Maturity is the single most important factor (of at least a half dozen factors) affecting forage quality. Remarkably, at this the end of the first week of May, and little if any hay has been harvested across the state! Production and supplies from last season were tight. A cooler and drier start this year (“normal” or otherwise) has limited production to this point in most areas. So, now the question “What about the hay?” may be one of the most important that we can ask.
The timing of first cutting -especially critical with grasses- should be carefully considered with errors hopefully towards too early rather than too late. In the May Issue of Crop Soil News, author Tom Kilcer suggests using alfalfa as the predicator. In order to obtain high “dairy-quality” forage (based on the appropriate NDF and fiber digestibility), grass quality begins to peak when nearby alfalfa is 15 inches tall.
In mixed stands (50% alfalfa), cutting should begin when the alfalfa is 24 inches tall. And when pure alfalfa stands are 30 inches tall, the harvest window is wide open. In addition, he introduces a newly developed Cornell University system that allows the producer to tailor harvests for specific farms and specific fields. The GMT-2 Alfalfa-Grass NDF Estimation tool can be downloaded and data entered will lead to an estimate of days until peak quality is reached.

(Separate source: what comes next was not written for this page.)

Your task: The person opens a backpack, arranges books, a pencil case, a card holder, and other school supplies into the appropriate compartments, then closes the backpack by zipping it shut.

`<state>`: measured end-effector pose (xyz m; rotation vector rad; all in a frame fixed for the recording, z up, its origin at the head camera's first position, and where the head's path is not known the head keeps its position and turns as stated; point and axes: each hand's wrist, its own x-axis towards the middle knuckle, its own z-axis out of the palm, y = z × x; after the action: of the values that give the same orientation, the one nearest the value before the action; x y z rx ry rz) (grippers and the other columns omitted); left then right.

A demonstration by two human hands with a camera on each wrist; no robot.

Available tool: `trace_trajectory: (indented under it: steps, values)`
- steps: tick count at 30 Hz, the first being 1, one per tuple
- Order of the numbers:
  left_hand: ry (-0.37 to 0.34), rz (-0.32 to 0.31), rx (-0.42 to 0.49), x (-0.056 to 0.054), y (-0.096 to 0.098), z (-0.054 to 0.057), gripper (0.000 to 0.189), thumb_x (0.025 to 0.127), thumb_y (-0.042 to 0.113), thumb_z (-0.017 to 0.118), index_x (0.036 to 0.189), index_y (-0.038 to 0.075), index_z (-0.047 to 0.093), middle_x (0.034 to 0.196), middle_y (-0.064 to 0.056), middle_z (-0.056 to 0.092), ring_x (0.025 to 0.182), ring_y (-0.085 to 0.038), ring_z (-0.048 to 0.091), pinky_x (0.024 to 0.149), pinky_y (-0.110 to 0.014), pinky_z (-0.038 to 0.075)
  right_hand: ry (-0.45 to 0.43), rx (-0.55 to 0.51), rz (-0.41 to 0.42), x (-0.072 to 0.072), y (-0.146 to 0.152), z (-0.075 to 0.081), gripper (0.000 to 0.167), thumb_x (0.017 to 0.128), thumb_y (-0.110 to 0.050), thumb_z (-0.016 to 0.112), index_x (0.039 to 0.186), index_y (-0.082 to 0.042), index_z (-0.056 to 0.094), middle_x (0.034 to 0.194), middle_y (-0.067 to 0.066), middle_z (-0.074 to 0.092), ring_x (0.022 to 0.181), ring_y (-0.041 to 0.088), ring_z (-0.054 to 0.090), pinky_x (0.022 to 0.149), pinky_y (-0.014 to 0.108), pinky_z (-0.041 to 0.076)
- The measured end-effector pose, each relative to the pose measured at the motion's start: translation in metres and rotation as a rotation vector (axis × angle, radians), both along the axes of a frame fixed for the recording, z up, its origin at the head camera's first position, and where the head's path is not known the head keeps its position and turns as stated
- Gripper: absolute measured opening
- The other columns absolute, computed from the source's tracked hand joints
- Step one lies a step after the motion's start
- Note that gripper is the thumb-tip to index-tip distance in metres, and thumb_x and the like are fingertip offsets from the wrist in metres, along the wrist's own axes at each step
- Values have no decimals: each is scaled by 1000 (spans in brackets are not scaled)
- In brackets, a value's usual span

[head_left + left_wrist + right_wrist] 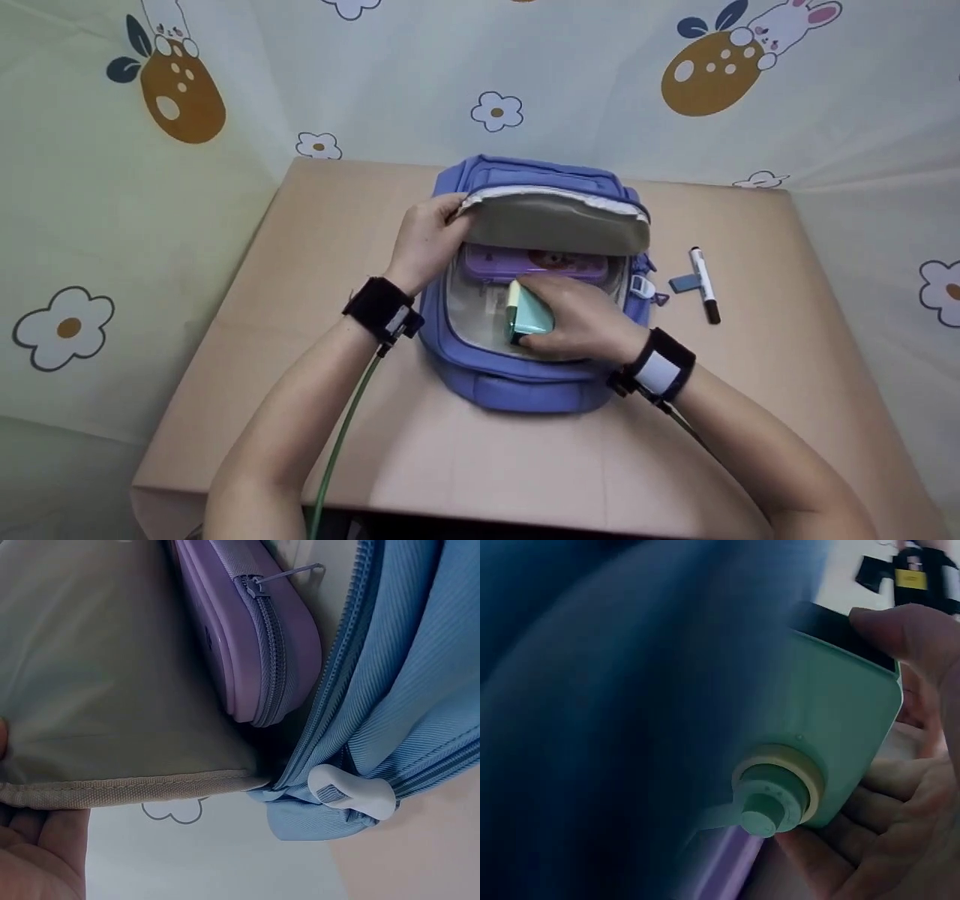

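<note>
Left hand (429,236) pinches the flap (555,225), right hand (589,315) near it grips the green box (532,313)! Likely stiff, slick: hold flat sides.

No readable text, brand or number found in any view. Pale tag (493,301) on the lining of the bag (540,391): too small to read. Printed picture (553,259) on the purple case (495,264): any wording indistinct. Yellow label (910,579) on a black item (909,599), upper right of the right wrist view: illegible. Small marks on the knob (769,795) of the green box (844,697): cannot be made out. Barrel of the pen (703,283): nothing decipherable
</note>
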<state>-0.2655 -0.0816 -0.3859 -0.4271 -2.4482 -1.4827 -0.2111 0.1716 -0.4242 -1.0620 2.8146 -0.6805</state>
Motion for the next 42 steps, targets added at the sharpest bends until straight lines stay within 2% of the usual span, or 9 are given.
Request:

Finally, with our recent week or more of good weather apparently due to change soon, forage harvest determinations will only become more critical. However, as most forage producers realize, successfully obtaining high quality forage is well worth the effort. In addition to carefully determining the best timing for optimum quality, the harvest method has a lot to offer too. One of the more recent developments involves the use of wide swath mowing in an effort to optimize and preserve forage quality by ensiling the same day - which also saves precious time. Along with the management for obtaining highest quality forages by proper timing, the proper timing decision also helps correctly set the clock for later cuttings, leading to further optimization of production and quality. Similarly, effective management of stubble height (leaving several inches of stubble) aids in both wilting/drying of the forage, but also results in quicker recovery and subsequent production, and is healthier for the stand. So hey! Hay is important, let’s do it right!